ACTIVITY:
Print every line of the listing exactly, please.

╭─ EXTRACTED MATERIAL

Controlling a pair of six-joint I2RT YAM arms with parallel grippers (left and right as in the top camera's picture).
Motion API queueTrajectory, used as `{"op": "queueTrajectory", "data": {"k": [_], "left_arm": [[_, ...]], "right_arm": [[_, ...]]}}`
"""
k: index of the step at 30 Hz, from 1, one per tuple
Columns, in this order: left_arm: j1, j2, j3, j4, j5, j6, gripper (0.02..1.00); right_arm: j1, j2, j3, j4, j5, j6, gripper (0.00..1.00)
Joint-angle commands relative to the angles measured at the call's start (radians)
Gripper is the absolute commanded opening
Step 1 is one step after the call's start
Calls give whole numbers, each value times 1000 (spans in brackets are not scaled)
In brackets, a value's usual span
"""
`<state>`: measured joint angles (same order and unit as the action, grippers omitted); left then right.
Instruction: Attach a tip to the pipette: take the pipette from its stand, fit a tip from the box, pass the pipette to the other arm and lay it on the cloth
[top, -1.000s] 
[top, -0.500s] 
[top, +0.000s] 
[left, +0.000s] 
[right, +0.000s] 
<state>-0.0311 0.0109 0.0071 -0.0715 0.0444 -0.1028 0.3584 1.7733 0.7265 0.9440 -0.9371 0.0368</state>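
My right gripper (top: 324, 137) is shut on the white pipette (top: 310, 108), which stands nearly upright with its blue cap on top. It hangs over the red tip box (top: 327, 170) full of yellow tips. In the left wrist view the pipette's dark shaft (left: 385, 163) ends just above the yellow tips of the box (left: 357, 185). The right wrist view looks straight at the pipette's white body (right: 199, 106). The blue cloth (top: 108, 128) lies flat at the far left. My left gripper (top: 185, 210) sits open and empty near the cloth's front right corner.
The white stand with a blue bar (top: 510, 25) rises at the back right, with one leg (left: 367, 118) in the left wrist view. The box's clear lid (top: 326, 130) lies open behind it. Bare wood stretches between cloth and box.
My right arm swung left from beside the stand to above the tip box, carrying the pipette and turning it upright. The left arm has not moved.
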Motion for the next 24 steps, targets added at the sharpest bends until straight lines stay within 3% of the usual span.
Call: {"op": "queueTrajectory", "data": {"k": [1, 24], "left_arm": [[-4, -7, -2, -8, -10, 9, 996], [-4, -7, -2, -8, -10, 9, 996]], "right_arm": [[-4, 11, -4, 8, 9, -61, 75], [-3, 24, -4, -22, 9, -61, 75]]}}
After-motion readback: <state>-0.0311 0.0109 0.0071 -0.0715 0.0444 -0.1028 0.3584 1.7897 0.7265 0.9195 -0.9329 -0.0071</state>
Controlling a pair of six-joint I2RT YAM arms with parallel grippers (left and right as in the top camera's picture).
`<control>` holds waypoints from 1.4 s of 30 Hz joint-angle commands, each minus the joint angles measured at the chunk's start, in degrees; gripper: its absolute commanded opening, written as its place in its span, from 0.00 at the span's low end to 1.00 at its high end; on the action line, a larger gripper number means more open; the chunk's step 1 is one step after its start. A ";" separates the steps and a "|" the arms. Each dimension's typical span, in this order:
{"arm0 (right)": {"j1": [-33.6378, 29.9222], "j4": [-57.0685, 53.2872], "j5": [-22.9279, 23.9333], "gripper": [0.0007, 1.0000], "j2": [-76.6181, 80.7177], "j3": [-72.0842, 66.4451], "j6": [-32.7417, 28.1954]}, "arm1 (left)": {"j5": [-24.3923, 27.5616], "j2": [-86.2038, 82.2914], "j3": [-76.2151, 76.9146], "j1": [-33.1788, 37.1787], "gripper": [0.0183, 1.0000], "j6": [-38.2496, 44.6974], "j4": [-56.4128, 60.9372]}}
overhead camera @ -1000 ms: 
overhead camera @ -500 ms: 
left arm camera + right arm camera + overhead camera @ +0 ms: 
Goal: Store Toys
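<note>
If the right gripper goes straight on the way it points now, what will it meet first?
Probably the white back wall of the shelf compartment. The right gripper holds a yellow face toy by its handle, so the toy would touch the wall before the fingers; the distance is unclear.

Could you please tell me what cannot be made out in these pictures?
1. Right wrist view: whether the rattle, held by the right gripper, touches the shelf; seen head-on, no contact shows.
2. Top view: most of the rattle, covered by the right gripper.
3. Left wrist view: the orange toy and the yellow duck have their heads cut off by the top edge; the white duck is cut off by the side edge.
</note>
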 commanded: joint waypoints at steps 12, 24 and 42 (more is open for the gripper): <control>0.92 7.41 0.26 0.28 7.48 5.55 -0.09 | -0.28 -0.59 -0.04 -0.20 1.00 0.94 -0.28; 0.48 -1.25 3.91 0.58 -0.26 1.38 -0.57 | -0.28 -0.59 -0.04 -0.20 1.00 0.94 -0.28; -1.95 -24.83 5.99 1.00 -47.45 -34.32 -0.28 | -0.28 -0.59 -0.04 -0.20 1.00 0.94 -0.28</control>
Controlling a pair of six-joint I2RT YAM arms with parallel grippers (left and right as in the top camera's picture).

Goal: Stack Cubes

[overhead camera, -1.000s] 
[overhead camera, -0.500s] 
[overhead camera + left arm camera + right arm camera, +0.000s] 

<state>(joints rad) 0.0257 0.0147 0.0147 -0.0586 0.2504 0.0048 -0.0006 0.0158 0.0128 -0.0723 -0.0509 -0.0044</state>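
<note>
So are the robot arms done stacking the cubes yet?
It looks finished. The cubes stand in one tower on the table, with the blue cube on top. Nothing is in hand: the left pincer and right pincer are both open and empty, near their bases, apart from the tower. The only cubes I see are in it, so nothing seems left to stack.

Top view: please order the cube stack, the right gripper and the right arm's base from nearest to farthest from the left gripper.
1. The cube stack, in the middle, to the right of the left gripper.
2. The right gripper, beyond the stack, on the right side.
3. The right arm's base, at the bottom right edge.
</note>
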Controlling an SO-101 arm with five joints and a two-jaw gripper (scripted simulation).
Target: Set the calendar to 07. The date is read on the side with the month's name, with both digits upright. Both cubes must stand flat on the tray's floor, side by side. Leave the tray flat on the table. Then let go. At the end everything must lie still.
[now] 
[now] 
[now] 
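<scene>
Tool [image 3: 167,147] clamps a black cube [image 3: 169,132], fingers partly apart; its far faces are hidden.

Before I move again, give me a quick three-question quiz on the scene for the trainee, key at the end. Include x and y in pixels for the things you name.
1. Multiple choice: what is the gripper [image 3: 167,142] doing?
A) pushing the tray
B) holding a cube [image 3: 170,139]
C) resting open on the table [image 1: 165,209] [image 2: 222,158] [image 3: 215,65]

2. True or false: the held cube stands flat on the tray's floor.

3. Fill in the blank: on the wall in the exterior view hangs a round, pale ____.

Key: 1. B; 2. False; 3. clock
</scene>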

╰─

SOLUTION:
Controlling a pair of six-joint I2RT YAM arms with parallel grippers (left and right as in the top camera's picture).
Motion API queueTrajectory, used as `{"op": "queueTrajectory", "data": {"k": [_], "left_arm": [[_, ...]], "right_arm": [[_, ...]]}}`
"""
k: index of the step at 30 Hz, from 1, one per tuple
Columns, in this order: left_arm: j1, j2, j3, j4, j5, j6, gripper (0.02..1.00); right_arm: j1, j2, j3, j4, j5, j6, gripper (0.00..1.00)
Joint-angle commands relative to the angles measured at the call's start (radians)
Gripper is the absolute commanded opening
Step 1 is one step after the call's start
Calls give whole numbers, each value times 1000 (spans in brackets are not scaled)
In brackets, a value's usual span
"""
`<state>`: measured joint angles (same order and unit as the action, grippers omitted); left then right.
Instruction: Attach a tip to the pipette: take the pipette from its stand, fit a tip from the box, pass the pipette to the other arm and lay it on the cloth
[top, -1.000s] 
[top, -0.500s] 
[top, +0.000s] 
[left, +0.000s] 
[right, +0.000s] 
<state>-0.0311 0.0109 0.0071 -0.0715 0.0444 -0.1028 0.3584 1.7733 0.7265 0.9440 -0.9371 0.0368</state>
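My right gripper (top: 324, 137) is shut on the white pipette (top: 310, 108), which stands nearly upright with its blue cap on top. It hangs over the red tip box (top: 327, 170) full of yellow tips. In the left wrist view the pipette's dark shaft (left: 385, 163) ends just above the yellow tips of the box (left: 357, 185). The right wrist view looks straight at the pipette's white body (right: 199, 106). The blue cloth (top: 108, 128) lies flat at the far left. My left gripper (top: 185, 210) sits open and empty near the cloth's front right corner.
The white stand with a blue bar (top: 510, 25) rises at the back right, with one leg (left: 367, 118) in the left wrist view. The box's clear lid (top: 326, 130) lies open behind it. Bare wood stretches between cloth and box.
My right arm swung left from beside the stand to above the tip box, carrying the pipette and turning it upright. The left arm has not moved.
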Motion for the next 24 steps, targets added at the sharpest bends until straight lines stay within 3% of the usual span.
Call: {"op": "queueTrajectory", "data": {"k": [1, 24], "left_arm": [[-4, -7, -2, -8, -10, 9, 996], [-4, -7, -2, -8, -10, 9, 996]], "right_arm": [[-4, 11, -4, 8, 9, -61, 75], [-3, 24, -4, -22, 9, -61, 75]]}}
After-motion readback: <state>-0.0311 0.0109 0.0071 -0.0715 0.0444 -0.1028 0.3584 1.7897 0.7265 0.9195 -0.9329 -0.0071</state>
Controlling a pair of six-joint I2RT YAM arms with parallel grippers (left and right as in the top camera's picture).
`<control>` holds waypoints from 1.4 s of 30 Hz joint-angle commands, each minus the joint angles measured at the chunk's start, in degrees; gripper: its absolute commanded opening, written as its place in its span, from 0.00 at the span's low end to 1.00 at its high end; on the action line, a larger gripper number means more open; the chunk's step 1 is one step after its start. A ";" separates the steps and a "|" the arms. Each dimension's typical span, in this order:
{"arm0 (right)": {"j1": [-33.6378, 29.9222], "j4": [-57.0685, 53.2872], "j5": [-22.9279, 23.9333], "gripper": [0.0007, 1.0000], "j2": [-76.6181, 80.7177], "j3": [-72.0842, 66.4451], "j6": [-32.7417, 28.1954]}, "arm1 (left)": {"j5": [-24.3923, 27.5616], "j2": [-86.2038, 82.2914], "j3": [-76.2151, 76.9146], "j1": [-33.1788, 37.1787], "gripper": [0.0183, 1.0000], "j6": [-38.2496, 44.6974], "j4": [-56.4128, 60.9372]}}
overhead camera @ -1000 ms: 
overhead camera @ -500 ms: 
left arm camera + right arm camera + overhead camera @ +0 ms: 
Goal: Store Toys
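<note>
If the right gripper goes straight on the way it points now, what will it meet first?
Probably the white back wall of the shelf compartment. The right gripper holds a yellow face toy by its handle, so the toy would touch the wall before the fingers; the distance is unclear.

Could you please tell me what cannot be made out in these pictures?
1. Right wrist view: whether the rattle, held by the right gripper, touches the shelf; seen head-on, no contact shows.
2. Top view: most of the rattle, covered by the right gripper.
3. Left wrist view: the orange toy and the yellow duck have their heads cut off by the top edge; the white duck is cut off by the side edge.
</note>
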 commanded: joint waypoints at steps 12, 24 and 42 (more is open for the gripper): <control>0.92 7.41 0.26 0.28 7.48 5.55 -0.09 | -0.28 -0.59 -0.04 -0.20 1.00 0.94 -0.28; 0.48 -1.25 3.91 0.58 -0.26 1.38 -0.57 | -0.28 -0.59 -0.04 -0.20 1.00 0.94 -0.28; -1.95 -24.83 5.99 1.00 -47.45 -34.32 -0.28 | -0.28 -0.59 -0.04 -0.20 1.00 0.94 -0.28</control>
Controlling a pair of six-joint I2RT YAM arms with parallel grippers (left and right as in the top camera's picture).

Goal: Stack Cubes

[overhead camera, -1.000s] 
[overhead camera, -0.500s] 
[overhead camera + left arm camera + right arm camera, +0.000s] 

<state>(joints rad) 0.0257 0.0147 0.0147 -0.0586 0.2504 0.0048 -0.0006 0.0158 0.0128 -0.0723 -0.0509 -0.0044</state>
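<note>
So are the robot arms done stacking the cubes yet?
It looks finished. The cubes stand in one tower on the table, with the blue cube on top. Nothing is in hand: the left pincer and right pincer are both open and empty, near their bases, apart from the tower. The only cubes I see are in it, so nothing seems left to stack.

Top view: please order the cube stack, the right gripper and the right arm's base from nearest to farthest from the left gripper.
1. The cube stack, in the middle, to the right of the left gripper.
2. The right gripper, beyond the stack, on the right side.
3. The right arm's base, at the bottom right edge.
</note>
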Controlling an SO-101 arm with five joints and a two-jaw gripper (scripted simulation).
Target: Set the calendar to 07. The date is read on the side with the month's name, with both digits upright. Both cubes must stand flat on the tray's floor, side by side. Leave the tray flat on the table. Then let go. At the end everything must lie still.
[now] 
[now] 
[now] 
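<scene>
Tool [image 3: 167,147] clamps a black cube [image 3: 169,132], fingers partly apart; its far faces are hidden.

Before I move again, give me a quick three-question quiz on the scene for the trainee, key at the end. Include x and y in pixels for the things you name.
1. Multiple choice: what is the gripper [image 3: 167,142] doing?
A) pushing the tray
B) holding a cube [image 3: 170,139]
C) resting open on the table [image 1: 165,209] [image 2: 222,158] [image 3: 215,65]

2. True or false: the held cube stands flat on the tray's floor.

3. Fill in the blank: on the wall in the exterior view hangs a round, pale ____.

Key: 1. B; 2. False; 3. clock
</scene>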

This output is finished.